Technical data useful in selecting, fitting, and checking the performance of a hearing aid shall be provided in the User Instructional Brochure or in separate labeling that accompanies the device. The determination of technical data values for the hearing aid labeling shall be conducted in accordance with the test procedures of the American National Standard "Specification of Hearing Aid Characteristics," ANSI S3.22-2003 (Revision of ANSI S3.22-19106) (includes April 2007 Erratum). At a minimum, the User Instructional Brochure or such other labeling shall include the appropriate values or information for the following technical data elements as these elements are defined or used in such standard:

(a) Saturation output curve (SS PL 90 curve);
(b) Frequency response curve;
(c) Average saturation output (HF-Average SS PL 90);
(d) Average full-on gain (HF-Average full-on gain);
(e) Reference test gain;
(f) Frequency range;
(g) Total harmonic distortion;
(h) Equivalent input noise;
(i) Battery current drain;
(j) Induction coil sensitivity (telephone coil aids only);
(k) Input-output curve (automatic gain control aids only); or
(l) Attack and release times (ACG aids only).
10322.6

If a hearing aid has been used or rebuilt, this fact shall be declared on the container in which the hearing aid is packaged and on a tag that is physically attached to the hearing aid. Such fact may also be stated in the User Instructional Brochure.

10322.7

A User Instructional Brochure may contain statements or illustrations in addition to those required by § 10322.2 if the additional statements:

(a) Are not false or misleading in any particular (for example, diminishing the impact of the required statements); and
(b) Are not prohibited by this chapter or by regulations.

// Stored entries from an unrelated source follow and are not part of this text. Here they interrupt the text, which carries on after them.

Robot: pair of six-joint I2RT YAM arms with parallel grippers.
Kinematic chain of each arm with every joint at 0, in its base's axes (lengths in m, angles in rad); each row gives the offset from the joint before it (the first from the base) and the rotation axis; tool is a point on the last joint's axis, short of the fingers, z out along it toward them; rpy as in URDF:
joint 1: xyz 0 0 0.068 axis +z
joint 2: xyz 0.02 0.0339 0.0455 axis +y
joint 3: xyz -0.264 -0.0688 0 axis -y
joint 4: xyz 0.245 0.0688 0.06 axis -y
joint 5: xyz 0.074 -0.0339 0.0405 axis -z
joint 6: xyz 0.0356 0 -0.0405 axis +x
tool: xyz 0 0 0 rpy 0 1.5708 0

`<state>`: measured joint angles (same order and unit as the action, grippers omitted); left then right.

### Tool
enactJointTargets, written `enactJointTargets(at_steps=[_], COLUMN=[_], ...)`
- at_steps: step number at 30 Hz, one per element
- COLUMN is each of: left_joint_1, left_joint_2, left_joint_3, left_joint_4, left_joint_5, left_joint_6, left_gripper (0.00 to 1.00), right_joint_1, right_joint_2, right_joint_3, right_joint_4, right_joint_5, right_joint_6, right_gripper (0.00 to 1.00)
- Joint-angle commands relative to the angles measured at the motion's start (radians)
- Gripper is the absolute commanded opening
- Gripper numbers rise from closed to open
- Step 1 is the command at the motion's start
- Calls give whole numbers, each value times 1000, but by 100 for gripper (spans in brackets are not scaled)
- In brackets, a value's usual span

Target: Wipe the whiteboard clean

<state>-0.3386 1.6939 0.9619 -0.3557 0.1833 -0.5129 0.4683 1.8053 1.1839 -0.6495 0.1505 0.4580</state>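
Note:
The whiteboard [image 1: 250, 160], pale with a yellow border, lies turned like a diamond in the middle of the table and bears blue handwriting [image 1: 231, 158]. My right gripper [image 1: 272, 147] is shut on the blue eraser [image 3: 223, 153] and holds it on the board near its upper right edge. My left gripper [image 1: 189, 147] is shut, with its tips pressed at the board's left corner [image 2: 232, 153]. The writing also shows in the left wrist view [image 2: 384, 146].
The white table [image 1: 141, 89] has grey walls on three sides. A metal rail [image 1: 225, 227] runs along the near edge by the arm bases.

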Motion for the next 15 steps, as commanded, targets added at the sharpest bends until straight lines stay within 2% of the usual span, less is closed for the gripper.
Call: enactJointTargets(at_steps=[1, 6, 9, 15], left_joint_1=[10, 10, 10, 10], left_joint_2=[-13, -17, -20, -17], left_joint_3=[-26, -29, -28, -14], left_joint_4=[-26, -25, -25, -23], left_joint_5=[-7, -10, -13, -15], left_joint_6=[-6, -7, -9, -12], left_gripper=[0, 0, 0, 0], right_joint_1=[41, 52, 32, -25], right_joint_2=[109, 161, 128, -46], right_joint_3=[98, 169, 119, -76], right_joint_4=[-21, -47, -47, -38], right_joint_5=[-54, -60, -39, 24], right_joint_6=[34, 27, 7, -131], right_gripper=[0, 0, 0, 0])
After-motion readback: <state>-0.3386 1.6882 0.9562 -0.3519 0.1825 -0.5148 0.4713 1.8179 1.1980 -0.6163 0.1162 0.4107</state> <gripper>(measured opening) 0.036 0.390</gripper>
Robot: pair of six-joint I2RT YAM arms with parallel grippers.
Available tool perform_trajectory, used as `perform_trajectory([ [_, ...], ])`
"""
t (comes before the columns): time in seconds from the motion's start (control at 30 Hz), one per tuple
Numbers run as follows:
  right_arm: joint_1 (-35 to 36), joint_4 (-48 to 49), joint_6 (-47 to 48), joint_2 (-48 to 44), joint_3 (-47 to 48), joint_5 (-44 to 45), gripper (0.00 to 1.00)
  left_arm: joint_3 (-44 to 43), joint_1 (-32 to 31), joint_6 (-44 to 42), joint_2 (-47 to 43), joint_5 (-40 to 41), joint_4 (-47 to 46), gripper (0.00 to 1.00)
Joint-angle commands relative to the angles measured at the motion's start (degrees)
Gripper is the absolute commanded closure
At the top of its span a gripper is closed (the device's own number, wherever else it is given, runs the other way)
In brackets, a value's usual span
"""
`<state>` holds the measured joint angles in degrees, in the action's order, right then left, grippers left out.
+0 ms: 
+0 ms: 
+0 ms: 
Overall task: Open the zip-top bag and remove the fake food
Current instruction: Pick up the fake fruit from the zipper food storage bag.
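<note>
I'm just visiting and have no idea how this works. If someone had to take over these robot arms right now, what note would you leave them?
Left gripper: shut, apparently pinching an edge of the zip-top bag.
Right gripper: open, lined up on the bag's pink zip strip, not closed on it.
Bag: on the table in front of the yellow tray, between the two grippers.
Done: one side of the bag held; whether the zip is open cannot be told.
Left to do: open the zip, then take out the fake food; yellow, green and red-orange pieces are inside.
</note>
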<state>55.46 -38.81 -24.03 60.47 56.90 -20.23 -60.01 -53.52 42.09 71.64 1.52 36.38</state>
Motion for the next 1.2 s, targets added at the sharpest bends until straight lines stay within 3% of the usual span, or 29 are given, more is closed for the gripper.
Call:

D.C. Mun. Regs. tit. 22, r. 22-B10322

Final Rulemaking published at 60 DCR 10252 (July 12, 2013)
Authority: Section 19(a)(3) of the District of Columbia Pharmacist and Pharmacy Regulation Act of 1980, effective September 16, 1980 (D.C. Law 3-98; D.C. Official Code § 47-2885.18(a)(3) (2005 Repl.)); Mayor's Order 98-48, dated April 15, 1998; Section 4902 of the Fiscal Year 2002 Budget Support Act of 2001, effective October 3, 2001 (D.C. Law 14-28; D.C. Official Code § 7-731 (2008 Repl.)); Section 15 of the District of Columbia Medical Device Manufacture and Distribution Licensure Act of 1990, effective June 13, 1990 (D.C. Law 8-137; D.C. Official Code § 48-714(a) (2005 Repl.)); and Mayor's Order 98-88, dated May 29, 1998.